WHAT NEEDS TO BE DONE :: Across the entries that follow, tally every line holding the word "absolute" and reply with the count alone.

□ □ □

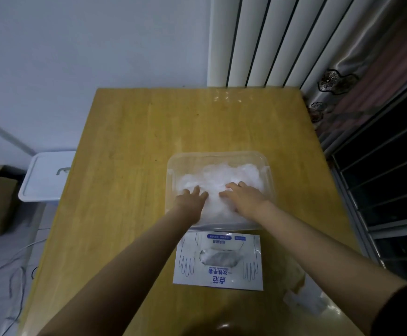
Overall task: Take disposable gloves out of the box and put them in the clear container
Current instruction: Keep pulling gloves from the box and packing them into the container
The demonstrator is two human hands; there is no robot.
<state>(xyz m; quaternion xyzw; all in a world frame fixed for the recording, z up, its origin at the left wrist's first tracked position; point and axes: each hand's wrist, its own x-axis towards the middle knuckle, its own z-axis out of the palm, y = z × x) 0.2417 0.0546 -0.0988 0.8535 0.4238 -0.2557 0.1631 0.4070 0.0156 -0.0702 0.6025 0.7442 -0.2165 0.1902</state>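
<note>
Step in hand, judged: tamping down heap.
- Clear container (217,155) at centre of frame, on tabletop (137,141).
- Gloves (222,175): white crumpled pile filling container, highest toward its far side.
- Left hand (191,198) and right hand (242,196): flat, fingers spread, palms pressing on pile, gripping nothing.
- Box (218,275) just below container, lower centre; something pale shows in its slot.
- Advice: press evenly, middle first, then corners. Ease off slowly, since thin film likely springs back. Don't let light container slide.
</note>
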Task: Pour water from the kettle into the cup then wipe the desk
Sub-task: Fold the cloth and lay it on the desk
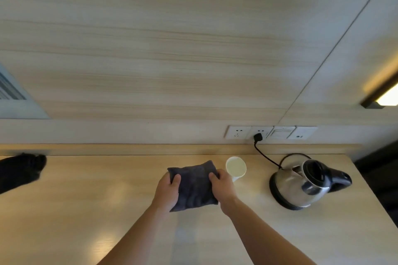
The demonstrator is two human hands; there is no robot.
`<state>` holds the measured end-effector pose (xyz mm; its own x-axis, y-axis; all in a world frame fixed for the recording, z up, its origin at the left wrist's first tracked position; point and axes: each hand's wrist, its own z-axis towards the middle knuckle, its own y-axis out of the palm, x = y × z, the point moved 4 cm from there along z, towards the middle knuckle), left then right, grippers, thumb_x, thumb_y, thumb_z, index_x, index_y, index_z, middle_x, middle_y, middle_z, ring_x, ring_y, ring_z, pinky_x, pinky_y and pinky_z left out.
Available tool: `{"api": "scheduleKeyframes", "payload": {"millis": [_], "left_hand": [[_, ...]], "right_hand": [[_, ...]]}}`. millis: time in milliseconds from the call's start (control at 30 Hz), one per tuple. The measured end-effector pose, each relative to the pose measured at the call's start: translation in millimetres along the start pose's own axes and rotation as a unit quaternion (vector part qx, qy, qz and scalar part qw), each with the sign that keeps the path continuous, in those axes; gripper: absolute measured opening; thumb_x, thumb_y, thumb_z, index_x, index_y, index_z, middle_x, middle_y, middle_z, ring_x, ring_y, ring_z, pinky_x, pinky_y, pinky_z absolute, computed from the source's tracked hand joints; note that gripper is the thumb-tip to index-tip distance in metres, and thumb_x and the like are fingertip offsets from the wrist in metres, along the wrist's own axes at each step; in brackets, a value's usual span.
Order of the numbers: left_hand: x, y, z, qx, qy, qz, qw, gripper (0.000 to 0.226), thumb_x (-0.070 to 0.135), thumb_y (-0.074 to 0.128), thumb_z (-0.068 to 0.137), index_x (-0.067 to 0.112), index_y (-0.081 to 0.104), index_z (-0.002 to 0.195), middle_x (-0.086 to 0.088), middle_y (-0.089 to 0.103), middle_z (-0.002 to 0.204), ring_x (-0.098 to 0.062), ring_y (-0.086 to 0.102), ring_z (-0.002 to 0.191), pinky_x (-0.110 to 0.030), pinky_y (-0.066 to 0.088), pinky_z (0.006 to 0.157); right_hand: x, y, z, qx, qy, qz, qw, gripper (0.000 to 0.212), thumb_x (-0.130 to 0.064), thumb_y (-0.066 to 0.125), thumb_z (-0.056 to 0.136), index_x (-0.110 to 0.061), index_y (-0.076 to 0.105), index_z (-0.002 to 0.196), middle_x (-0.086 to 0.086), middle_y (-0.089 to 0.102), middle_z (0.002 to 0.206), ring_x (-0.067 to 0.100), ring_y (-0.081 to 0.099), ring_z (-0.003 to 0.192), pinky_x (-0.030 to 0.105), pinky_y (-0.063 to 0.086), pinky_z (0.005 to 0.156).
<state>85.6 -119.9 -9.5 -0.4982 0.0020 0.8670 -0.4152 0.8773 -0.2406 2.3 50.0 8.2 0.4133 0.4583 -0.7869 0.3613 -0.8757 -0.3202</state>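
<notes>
Folded dark cloth (pixel 193 186) flat on the wooden desk (pixel 86 200), left hand (pixel 167 191) gripping its left edge, right hand (pixel 221 187) gripping its right edge; white cup (pixel 236 168) just right of the cloth, upright; steel kettle (pixel 305 183) further right, on its base, cord plugged into wall socket (pixel 259 132)

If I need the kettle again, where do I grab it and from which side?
Take the kettle by its black handle, coming in from the right with the right hand. The handle juts out to the right, away from the cup, so that side looks clear. The steel body is rounded and smooth, and the cord runs off its back left.
</notes>
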Motion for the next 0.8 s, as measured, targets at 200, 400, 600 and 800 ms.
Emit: {"api": "scheduleKeyframes", "payload": {"millis": [200,400,600,800], "left_hand": [[-10,22,68,0.033,-0.002,0.083,0.996,0.027,0.021,0.047,0.108,0.009,0.058,0.130,-0.007,0.068,0.121,-0.026,0.064,0.112,-0.035,0.049,0.094],[-31,31,100,0.072,-0.007,0.102,0.992,0.028,0.020,0.051,0.106,0.014,0.057,0.133,-0.003,0.069,0.116,-0.028,0.067,0.109,-0.037,0.053,0.090],[-30,36,81,0.155,0.134,0.287,0.936,0.060,0.022,0.058,0.099,0.014,0.037,0.155,-0.011,0.052,0.143,-0.027,0.053,0.128,-0.040,0.054,0.102],[-56,63,96,0.021,0.174,0.503,0.846,0.066,0.047,0.018,0.104,0.021,0.017,0.164,-0.004,0.009,0.174,-0.025,0.002,0.160,-0.053,0.011,0.128]], "right_hand": [[0,11,62,0.040,-0.013,-0.197,0.980,0.015,-0.024,0.043,0.110,-0.014,0.049,0.118,0.008,0.063,0.102,0.026,0.063,0.092,0.041,0.053,0.086],[8,27,87,0.083,-0.020,-0.287,0.954,0.040,-0.020,0.047,0.107,-0.018,0.036,0.146,0.007,0.062,0.129,0.027,0.064,0.117,0.040,0.052,0.099],[22,49,83,0.037,-0.157,-0.448,0.879,0.073,-0.027,0.048,0.105,-0.020,0.009,0.166,0.004,0.013,0.174,0.025,0.015,0.160,0.044,0.019,0.127],[51,52,105,-0.017,-0.188,-0.557,0.809,0.076,-0.052,0.018,0.107,-0.010,-0.008,0.165,0.012,-0.015,0.174,0.026,-0.015,0.161,0.043,-0.001,0.130]]}}
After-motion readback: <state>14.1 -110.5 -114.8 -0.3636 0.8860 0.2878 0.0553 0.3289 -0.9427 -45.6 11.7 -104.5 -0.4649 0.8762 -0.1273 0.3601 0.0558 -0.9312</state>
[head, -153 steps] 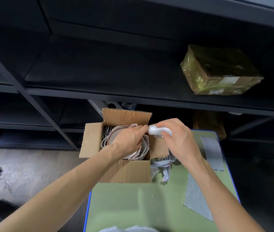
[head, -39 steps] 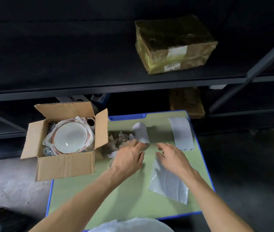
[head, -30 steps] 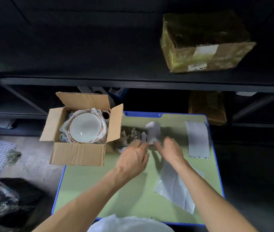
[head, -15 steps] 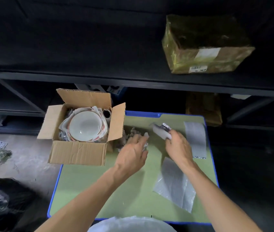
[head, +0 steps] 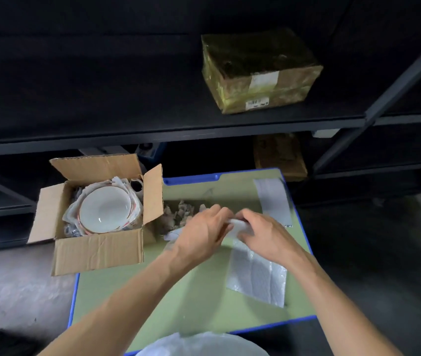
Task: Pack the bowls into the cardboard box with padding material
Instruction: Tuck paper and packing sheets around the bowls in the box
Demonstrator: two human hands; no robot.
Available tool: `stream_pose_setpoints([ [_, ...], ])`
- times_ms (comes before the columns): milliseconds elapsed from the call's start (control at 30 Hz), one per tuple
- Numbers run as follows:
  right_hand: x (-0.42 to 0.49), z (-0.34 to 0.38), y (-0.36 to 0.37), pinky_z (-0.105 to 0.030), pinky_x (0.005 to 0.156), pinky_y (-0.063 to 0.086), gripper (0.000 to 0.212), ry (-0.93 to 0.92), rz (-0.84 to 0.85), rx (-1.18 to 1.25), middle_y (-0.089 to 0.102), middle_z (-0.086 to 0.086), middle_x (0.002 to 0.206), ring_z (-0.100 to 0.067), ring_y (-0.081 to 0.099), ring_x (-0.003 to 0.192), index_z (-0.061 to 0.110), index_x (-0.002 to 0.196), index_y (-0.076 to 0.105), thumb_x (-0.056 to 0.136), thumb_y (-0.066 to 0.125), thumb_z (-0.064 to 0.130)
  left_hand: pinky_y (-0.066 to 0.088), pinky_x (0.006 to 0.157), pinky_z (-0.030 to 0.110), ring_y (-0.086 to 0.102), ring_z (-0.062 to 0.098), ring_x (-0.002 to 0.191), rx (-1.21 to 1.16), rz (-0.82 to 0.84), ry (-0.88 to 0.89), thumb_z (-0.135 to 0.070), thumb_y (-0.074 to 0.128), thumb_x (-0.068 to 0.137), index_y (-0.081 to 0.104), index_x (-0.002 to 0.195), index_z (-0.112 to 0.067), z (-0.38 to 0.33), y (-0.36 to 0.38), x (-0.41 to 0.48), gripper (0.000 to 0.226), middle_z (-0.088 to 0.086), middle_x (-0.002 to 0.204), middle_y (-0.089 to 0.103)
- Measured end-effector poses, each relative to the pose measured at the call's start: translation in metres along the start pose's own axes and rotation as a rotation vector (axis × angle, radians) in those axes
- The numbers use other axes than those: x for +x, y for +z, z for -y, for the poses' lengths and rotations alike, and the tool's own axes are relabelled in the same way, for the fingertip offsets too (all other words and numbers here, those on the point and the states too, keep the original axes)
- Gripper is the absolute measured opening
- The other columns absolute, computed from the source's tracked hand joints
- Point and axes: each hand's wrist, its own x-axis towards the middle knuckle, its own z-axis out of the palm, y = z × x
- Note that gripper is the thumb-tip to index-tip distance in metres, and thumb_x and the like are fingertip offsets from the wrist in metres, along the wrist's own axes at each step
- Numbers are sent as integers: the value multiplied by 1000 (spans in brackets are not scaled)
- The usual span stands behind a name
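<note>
An open cardboard box (head: 96, 250) sits at the green table's left edge. Inside it a white bowl (head: 105, 207) with an orange rim lies on crumpled paper padding. Right of the box, over the table's middle, my left hand (head: 201, 235) and my right hand (head: 263, 233) meet around a small white foam roll (head: 237, 226). Both hands grip it; most of the roll is hidden between the fingers. A heap of crumpled paper (head: 178, 213) lies just beyond my left hand, against the box's right flap.
A bubble-wrap sheet (head: 258, 278) lies on the green table (head: 178, 299) under my right wrist, and a grey sheet (head: 274, 201) at the far right. Dark shelving behind holds a taped parcel (head: 258, 73). A white plastic bundle (head: 201, 345) shows at the bottom edge.
Five seconds ago both hands were over the box. Since then they went to the table's middle, my right hand picked up the white roll, and now both hands close around it.
</note>
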Motion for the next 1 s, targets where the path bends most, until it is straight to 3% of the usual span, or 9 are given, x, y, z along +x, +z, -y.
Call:
stream_pose_setpoints([
  [167,-4,11,-2,-38,84,47,23,-42,84,-72,58,10,115,-17,56,104,26,117,49,94,49,23,41,68,34,59,23,82,-147,58,-2,-23,49,99,44,113,-14,-8,-8,-11,17,2,100,62],
  [267,-8,15,-5,-36,86,47,30,-33,132,-57,53,13,120,-14,54,108,29,119,44,91,53,29,33,68,28,49,14,80,-248,87,-12,-24,46,103,46,116,-11,-15,-21,-14,18,-1,96,60],
  [333,-10,18,-6,-36,81,48,33,-19,139,-54,55,12,112,-15,56,100,32,112,39,86,59,37,30,67,30,46,14,77,-293,119,-93,-29,40,106,46,116,-13,-21,-29,-15,20,-3,89,55],
  [433,-14,22,-5,-33,71,45,37,-54,87,-53,54,13,104,-15,55,90,32,106,36,84,64,42,39,71,37,52,20,79,-363,139,-222,-35,33,107,46,106,-22,-25,-37,-15,19,-1,89,59],
  [600,-20,26,-7,-32,78,44,26,-238,-43,-137,53,14,103,-10,50,92,32,110,46,92,62,38,38,69,35,53,22,80,-418,53,-363,-27,35,103,47,96,-23,-22,-42,-13,15,-4,86,59],
  [700,-20,25,-6,-40,78,47,12,-227,-25,-135,54,11,99,-13,51,87,27,106,50,98,51,36,37,65,31,53,18,77,-416,75,-335,-34,38,103,47,97,-24,-23,-43,-16,15,-6,84,59],
  [800,-21,22,-8,-43,76,48,13,-171,24,-93,56,10,96,-17,55,85,27,101,47,101,44,40,38,65,25,50,5,75,-330,109,-190,-46,48,100,49,101,-24,-21,-43,-24,22,-9,88,56],
  [900,-24,21,-9,-43,72,49,15,-141,71,-83,58,10,92,-19,57,81,31,104,39,101,44,45,40,67,26,51,8,78,-296,79,-122,-42,53,100,53,97,-24,-16,-40,-28,18,-7,87,55],
  [1000,-27,25,-10,-37,72,47,24,-162,46,-91,53,17,99,-13,53,84,35,106,37,93,57,41,44,58,35,57,18,64,-360,70,-232,-44,49,100,49,86,-32,-16,-40,-30,18,-5,71,56],
])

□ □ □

TASK RESPONSE :: 3